Part of the problem with soft tissue injuries is that they can be very difficult to objectively diagnose. What this means is that the patient may feel it, but there is little the doctor can do to document the injury and get an idea of its severity. This makes it difficult in many cases to properly treat the injury and thus recovery can be very slow. It also makes it more difficult to defend what you feel in the event of legal proceedings to be compensated for the care you will need.
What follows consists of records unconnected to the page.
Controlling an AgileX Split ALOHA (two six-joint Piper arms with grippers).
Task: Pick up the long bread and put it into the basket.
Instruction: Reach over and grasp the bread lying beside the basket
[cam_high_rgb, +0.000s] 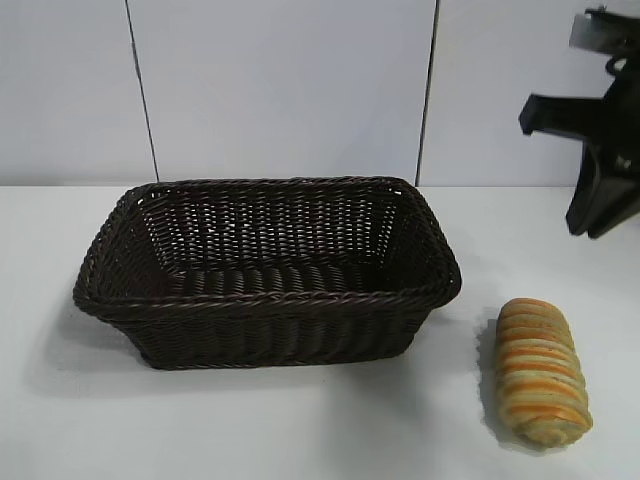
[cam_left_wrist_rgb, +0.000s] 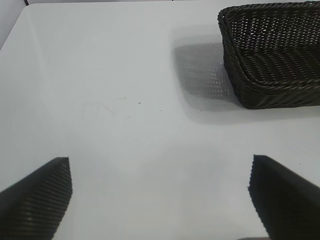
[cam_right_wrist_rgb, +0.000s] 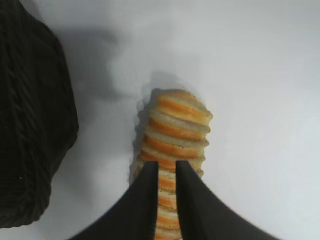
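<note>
Right end effector (cam_right_wrist_rgb: 166, 172) hangs over the oblong tan ridged loaf with orange and pale yellow stripes (cam_high_rgb: 542, 372), fingers nearly together, clamped on nothing. Coming down like that, I reckon it'd just jab the long bread and roll it along the white worktop (cam_high_rgb: 300, 430); it needs to spread first. The loaf lies at about 4 o'clock from the big dark brown woven wicker basket (cam_high_rgb: 265, 300), apart from it. Left end effector (cam_left_wrist_rgb: 160, 200) is parked with its fingers spread wide, well away.

Ext cam faces rig; wrist cams look down, close; all share basket (cam_high_rgb: 265, 270).
</note>
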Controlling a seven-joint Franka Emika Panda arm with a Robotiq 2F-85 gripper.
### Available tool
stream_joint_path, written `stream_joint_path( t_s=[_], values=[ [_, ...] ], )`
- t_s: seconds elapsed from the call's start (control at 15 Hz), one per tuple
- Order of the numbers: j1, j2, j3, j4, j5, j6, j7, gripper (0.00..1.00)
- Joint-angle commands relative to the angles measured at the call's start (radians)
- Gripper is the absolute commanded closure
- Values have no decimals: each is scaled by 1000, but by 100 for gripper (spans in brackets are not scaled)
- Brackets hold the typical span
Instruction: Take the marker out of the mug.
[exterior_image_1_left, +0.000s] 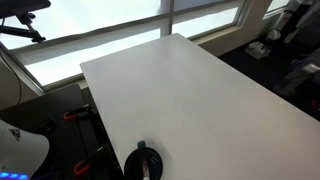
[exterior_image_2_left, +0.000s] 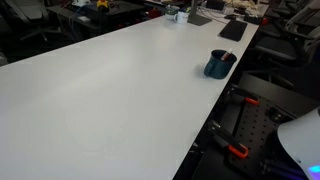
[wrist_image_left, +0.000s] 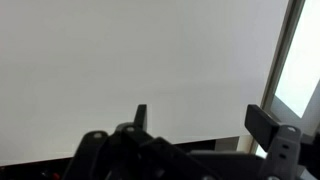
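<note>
Bench: a broad white top, shown in both exterior views; its surface also fills most of the wrist view.

Mug: a short, dark blue-black vessel, stood upright close to one long edge of the bench. In an exterior view it is seen at the bench's edge at the bottom of the picture, just beside the robot base.

Marker: it cannot be made out with certainty at this picture size. The inside of the mug is dark, and only a faint, thin shape is seen at the rim.

Claw: shown in the wrist view rising from the lower edge, with its two dark fingers spread wide apart. Nothing is gripped, and only bare bench surface is seen between them.

Clamps: red-handled, seen on the dark frame below the bench edge, near the mug.

Windows: a bright band is seen beyond the far end of the bench.
</note>
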Motion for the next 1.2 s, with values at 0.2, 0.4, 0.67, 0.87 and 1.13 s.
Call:
stream_joint_path(
  t_s=[0.2, 0.4, 0.67, 0.87, 1.13],
  values=[
    [-6, 30, -10, 30, -19, -65, 12, 0],
    [-4, 51, -34, 25, 3, -134, -10, 0],
    [-13, 56, -76, -24, 20, -212, -26, 0],
    [-36, 21, -125, -125, 45, -189, -38, 0],
    [-75, -32, -168, -275, 66, -174, -19, 0]
  ],
)
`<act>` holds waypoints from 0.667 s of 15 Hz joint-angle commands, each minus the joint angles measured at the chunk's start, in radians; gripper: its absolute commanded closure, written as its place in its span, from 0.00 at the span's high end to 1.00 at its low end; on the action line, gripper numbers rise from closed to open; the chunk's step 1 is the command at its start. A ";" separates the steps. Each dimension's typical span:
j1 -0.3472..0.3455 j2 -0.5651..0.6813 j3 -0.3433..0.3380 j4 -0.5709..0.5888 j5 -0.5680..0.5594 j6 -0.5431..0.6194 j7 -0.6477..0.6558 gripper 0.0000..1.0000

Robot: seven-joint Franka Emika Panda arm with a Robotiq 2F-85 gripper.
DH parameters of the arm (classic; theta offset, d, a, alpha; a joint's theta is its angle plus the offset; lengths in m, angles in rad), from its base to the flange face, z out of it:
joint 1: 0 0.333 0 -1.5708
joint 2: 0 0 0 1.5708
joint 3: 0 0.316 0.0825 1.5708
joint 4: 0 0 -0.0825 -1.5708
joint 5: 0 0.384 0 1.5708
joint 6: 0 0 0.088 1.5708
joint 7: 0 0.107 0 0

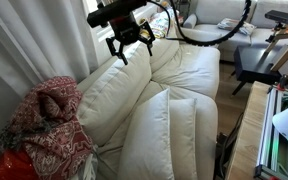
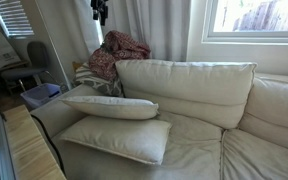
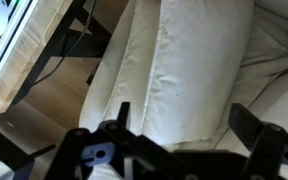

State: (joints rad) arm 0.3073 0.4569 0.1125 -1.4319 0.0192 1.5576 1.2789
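My gripper (image 1: 131,46) hangs open high above the cream sofa (image 1: 189,75), touching nothing. In an exterior view the gripper (image 2: 100,12) shows small and dark at the top, in front of the curtain. Two cream pillows lie stacked on the seat: the upper pillow (image 2: 112,106) on the lower pillow (image 2: 114,139). In the wrist view the gripper (image 3: 184,125) looks down on the upper pillow (image 3: 184,60), which shows between its two dark fingers (image 3: 252,125). Nothing is between them.
A red patterned blanket (image 1: 46,125) is heaped on the sofa's armrest, also the blanket (image 2: 116,52) beside the curtain. A wooden table (image 1: 259,120) stands along the sofa's front, with wooden floor (image 3: 54,100) between. A window (image 2: 254,18) is behind the sofa.
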 commanded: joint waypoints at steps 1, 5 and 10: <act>-0.025 -0.131 0.020 -0.113 0.004 -0.004 -0.202 1.00; -0.032 -0.217 0.029 -0.157 -0.001 -0.007 -0.428 1.00; -0.032 -0.292 0.032 -0.195 -0.011 -0.007 -0.592 1.00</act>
State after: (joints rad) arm 0.2919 0.2284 0.1300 -1.5634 0.0169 1.5533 0.7709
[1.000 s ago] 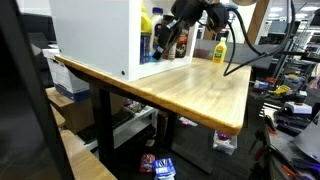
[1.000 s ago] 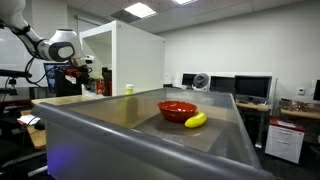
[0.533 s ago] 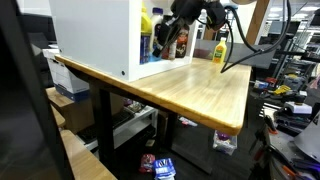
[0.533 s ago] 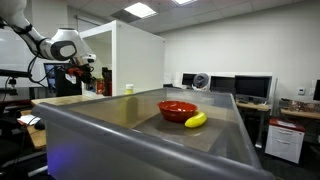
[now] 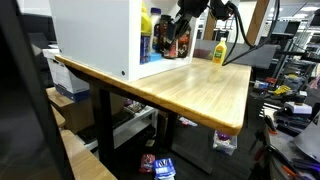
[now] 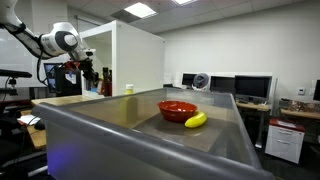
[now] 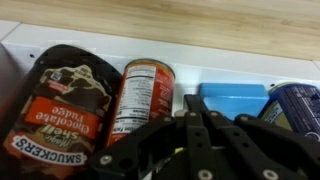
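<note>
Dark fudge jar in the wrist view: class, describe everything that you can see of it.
The dark brown rounded jar with a Smucker's chocolate fudge label is at the left of the wrist view, against the white shelf. Its brown label carries pale lettering. The surface looks glossy; glass or plastic cannot be told. It sits slanted in the picture, close beside the red-labelled tin can; whether they touch is unclear. The shut black claw is apart from it.

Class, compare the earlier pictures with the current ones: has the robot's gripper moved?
Yes. In an exterior view the gripper has shifted sideways across the open front of the white cabinet, ending closer to the yellow bottle.
</note>
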Motion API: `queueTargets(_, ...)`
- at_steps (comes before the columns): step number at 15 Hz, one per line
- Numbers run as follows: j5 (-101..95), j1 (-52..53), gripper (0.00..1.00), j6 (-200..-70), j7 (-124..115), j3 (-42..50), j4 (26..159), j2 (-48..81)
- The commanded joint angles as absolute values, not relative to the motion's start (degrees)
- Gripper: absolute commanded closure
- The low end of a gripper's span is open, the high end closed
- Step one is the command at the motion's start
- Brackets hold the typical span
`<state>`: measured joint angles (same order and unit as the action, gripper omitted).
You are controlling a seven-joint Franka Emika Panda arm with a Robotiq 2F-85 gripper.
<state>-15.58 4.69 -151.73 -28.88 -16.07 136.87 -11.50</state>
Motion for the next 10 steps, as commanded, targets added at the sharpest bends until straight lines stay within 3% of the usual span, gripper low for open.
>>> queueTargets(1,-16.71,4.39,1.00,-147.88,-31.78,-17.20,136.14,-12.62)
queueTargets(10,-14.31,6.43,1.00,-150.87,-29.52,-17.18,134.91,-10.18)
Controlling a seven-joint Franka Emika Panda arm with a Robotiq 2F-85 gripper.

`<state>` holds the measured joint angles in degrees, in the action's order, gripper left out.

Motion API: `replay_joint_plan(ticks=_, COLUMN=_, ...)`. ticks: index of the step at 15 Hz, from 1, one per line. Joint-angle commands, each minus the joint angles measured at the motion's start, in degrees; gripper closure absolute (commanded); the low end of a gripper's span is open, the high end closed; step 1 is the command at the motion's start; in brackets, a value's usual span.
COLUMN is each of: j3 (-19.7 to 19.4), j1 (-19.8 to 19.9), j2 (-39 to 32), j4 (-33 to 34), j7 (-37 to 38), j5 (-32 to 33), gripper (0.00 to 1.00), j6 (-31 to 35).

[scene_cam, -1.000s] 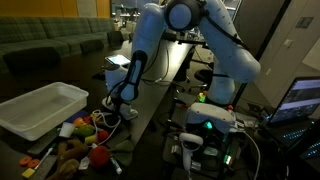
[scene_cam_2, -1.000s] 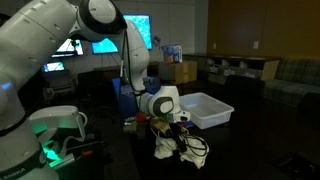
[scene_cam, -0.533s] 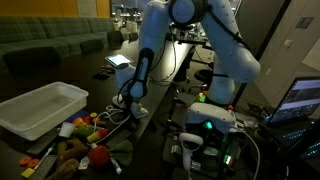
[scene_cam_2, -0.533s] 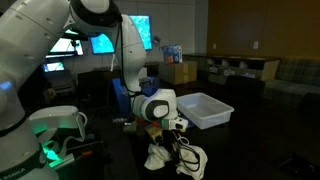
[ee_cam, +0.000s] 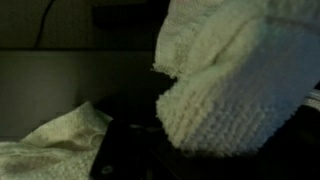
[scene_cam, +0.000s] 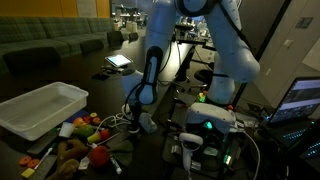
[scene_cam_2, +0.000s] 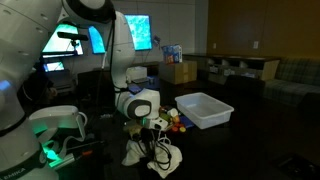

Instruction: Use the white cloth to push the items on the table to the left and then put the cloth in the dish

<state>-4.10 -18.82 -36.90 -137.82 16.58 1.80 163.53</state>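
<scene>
My gripper [scene_cam: 139, 108] is low over the dark table, shut on the white cloth [scene_cam: 141, 121], which trails beneath it. In an exterior view the gripper [scene_cam_2: 150, 126] holds the cloth [scene_cam_2: 157, 157] bunched on the table. The wrist view shows the knitted cloth [ee_cam: 238, 80] filling the space at the jaws, with another fold [ee_cam: 45, 148] on the table. The items [scene_cam: 86, 136], small coloured toys, lie in a pile beside the cloth and also show in an exterior view [scene_cam_2: 178, 120]. The white dish [scene_cam: 40, 108], a rectangular tub, stands beyond the pile; it also shows in an exterior view [scene_cam_2: 203, 108].
A device with a green light [scene_cam: 207, 126] and cables sits near the table edge. A laptop [scene_cam: 303, 98] stands at the far side. Boxes [scene_cam_2: 181, 71] and monitors [scene_cam_2: 140, 32] stand in the background. A tablet [scene_cam: 118, 61] lies on the table behind the arm.
The arm has dragged the cloth across the table away from the pile of toys and the dish. The toys and the dish have not visibly moved.
</scene>
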Motion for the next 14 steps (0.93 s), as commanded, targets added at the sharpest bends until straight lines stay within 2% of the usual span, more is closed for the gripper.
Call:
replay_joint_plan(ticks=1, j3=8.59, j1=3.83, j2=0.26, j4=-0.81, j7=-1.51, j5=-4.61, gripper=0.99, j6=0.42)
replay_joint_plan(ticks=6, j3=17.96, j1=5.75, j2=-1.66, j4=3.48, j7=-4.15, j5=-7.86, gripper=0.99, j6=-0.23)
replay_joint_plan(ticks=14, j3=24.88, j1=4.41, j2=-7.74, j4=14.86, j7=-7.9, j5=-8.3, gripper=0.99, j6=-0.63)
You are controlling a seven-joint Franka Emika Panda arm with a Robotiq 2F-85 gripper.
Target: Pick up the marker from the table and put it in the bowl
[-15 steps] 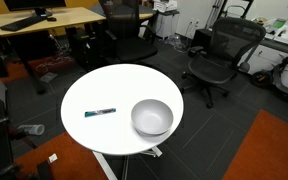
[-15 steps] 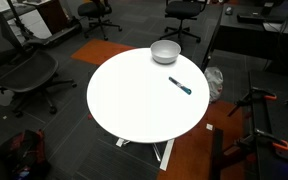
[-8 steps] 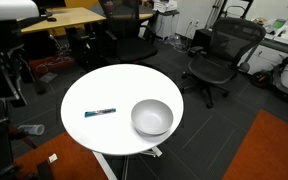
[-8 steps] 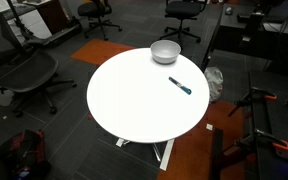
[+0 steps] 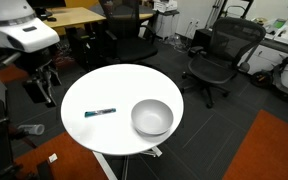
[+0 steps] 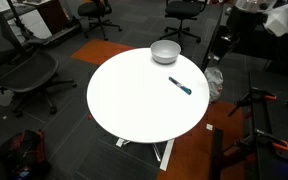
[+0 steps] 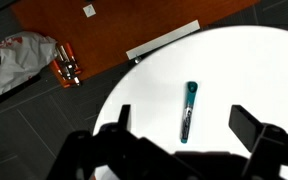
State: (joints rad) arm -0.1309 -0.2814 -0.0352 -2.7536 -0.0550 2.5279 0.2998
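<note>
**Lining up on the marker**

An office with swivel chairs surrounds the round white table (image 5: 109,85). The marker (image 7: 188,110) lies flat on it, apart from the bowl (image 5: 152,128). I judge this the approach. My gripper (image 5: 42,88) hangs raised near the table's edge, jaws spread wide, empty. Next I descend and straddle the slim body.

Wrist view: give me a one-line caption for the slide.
Open claw frames the marker lying on the white table, orange carpet beyond the edge.
</note>
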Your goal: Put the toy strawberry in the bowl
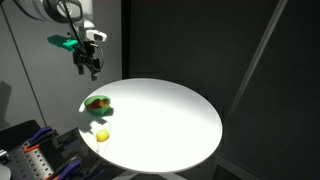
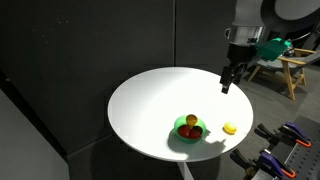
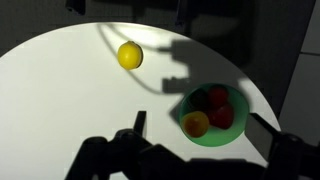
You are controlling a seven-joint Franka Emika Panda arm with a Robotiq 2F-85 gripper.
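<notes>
Green and shallow, the bowl (image 3: 214, 141) sits near the edge of the round worktop (image 3: 70, 90). It shows in both exterior views (image 1: 104, 108) (image 2: 182, 136). Several small toy fruits lie bunched inside it. The toy strawberry (image 3: 221, 117) rests in the bowl as a red rounded piece. An orange piece (image 3: 196, 124) touches it, and another red piece (image 3: 217, 97) and a dark piece (image 3: 199, 101) lie behind. They are small and blurred, so I cannot tell finer detail. A pale yellow toy fruit (image 3: 129, 55) lies alone on the bare surface, near the bowl but not touching it (image 1: 102, 135) (image 2: 229, 128).

The worktop is white and brightly lit, and hard shadows of the arm fall across it in the wrist view. Dark walls close the room behind it. In an exterior view a wooden trestle (image 2: 291, 66) stands at the back, and clamps with coloured handles (image 2: 287, 135) lie below the rim of the worktop.

The gripper (image 1: 91, 68) hangs well above the surface in both exterior views (image 2: 227, 82), off to one side of the bowl and pointing down. A teal part (image 1: 64, 42) sits on the wrist above it. In the wrist view the fingers (image 3: 138, 122) stand apart at the lower edge, with nothing between them.
</notes>
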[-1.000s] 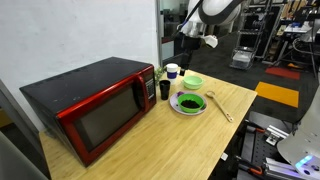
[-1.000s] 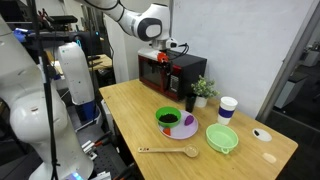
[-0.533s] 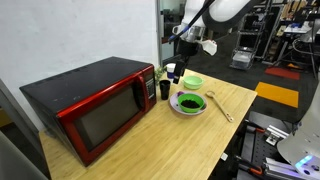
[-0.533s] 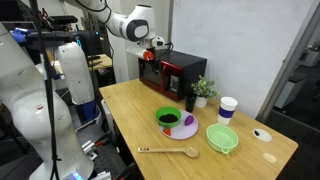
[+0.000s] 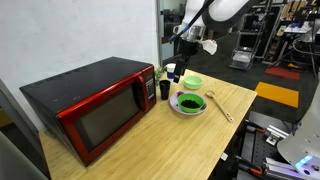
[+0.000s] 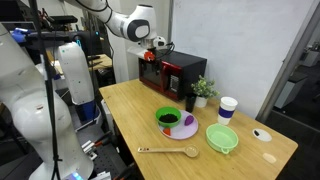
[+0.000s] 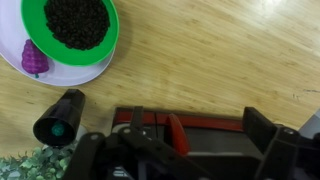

At Blume Healing Center we have technology that can help us to not only document your soft tissue injuries, but technology that can also help guide us in proper treatment procedures to get you better quicker treat the injuries without all the information.

Depending upon presenting symptoms, we use a combination of these diagnostic tests to help analyze and document your soft tissue injuries:

  • Digital Motion X-ray (DMX) – used to assess ligament and bone injuries
  • Dynamic Surface Electromyography (sEMG) – used to assess muscle function and firing patterns
  • Computer Measured Range of Motion – used to accurately assess joint mobility

Digital Motion X-ray® (DMX®)

DIGITAL MOTION X-RAY® (DMX®) is a diagnostic test that records real time, full motion x-ray imaging of body joints in motion. It is the only diagnostic tool that records in real time as the patient moves in a weight bearing position. Many people who suffer from injuries received their injuries while moving, and therefore hurt more when moving, not while staying still. If your pain increases with movement, common sense tells you that your injuries should be examined “in motion” with the advanced technology of Digital Motion X-Ray®.

DMX® can often unlock the mystery of spinal pain. This type of evaluation is ideal for pains that increase with motion, injuries from a sudden jolt such as whiplash, slip and fall or a blow from a sporting activity. It also helps find the cause of joint pains that haven’t been determined by conventional X-rays, MRIs or diagnostic testing.

Digital Motion X-Ray (DMX®) produces an X-ray movie of your body while you’re moving. By comparison, standard x-rays and MRIs record images of your body while you remain perfectly still. DMX®’s fluoroscopy technology produces 30 X-rays per second while you move the injured area and sends the images to a video monitor. If there is abnormal motion in the joints it is usually because the ligaments holding the joints together are looser than they should be.   Ligaments are connective tissue that attach bone to bone. The purpose of ligaments is to keep bones in proper position, and they work similar to hinges on a door. Ligaments can be damaged easily, but until now it has been difficult to definitively diagnose ligamentous injuries. Digital Motion X-ray® studies set the spine in motion and record it visually so that unusual gapping between bones can be observed, with the implication that ligaments have to be torn in order for this to occur. The purpose of a digital motion x-ray study is to assess fully the extent of the damage to the ligaments of a joint. Treatment can then be tailored to the patient’s need and progress can be assessed with the help of DMX®. Stretched and torn ligaments can result in a condition called “kinesiopathology” or abnormal motion of the bones that make up the joint. This abnormal motion results in ongoing rubbing and grinding of the bone surfaces during motion, preventing normal healing, and leading to premature onset of degenerative joint disease, a wear and tear type of arthritis. DMX® can fully evaluate internal joint motion, and properly screen for kinesiopathology.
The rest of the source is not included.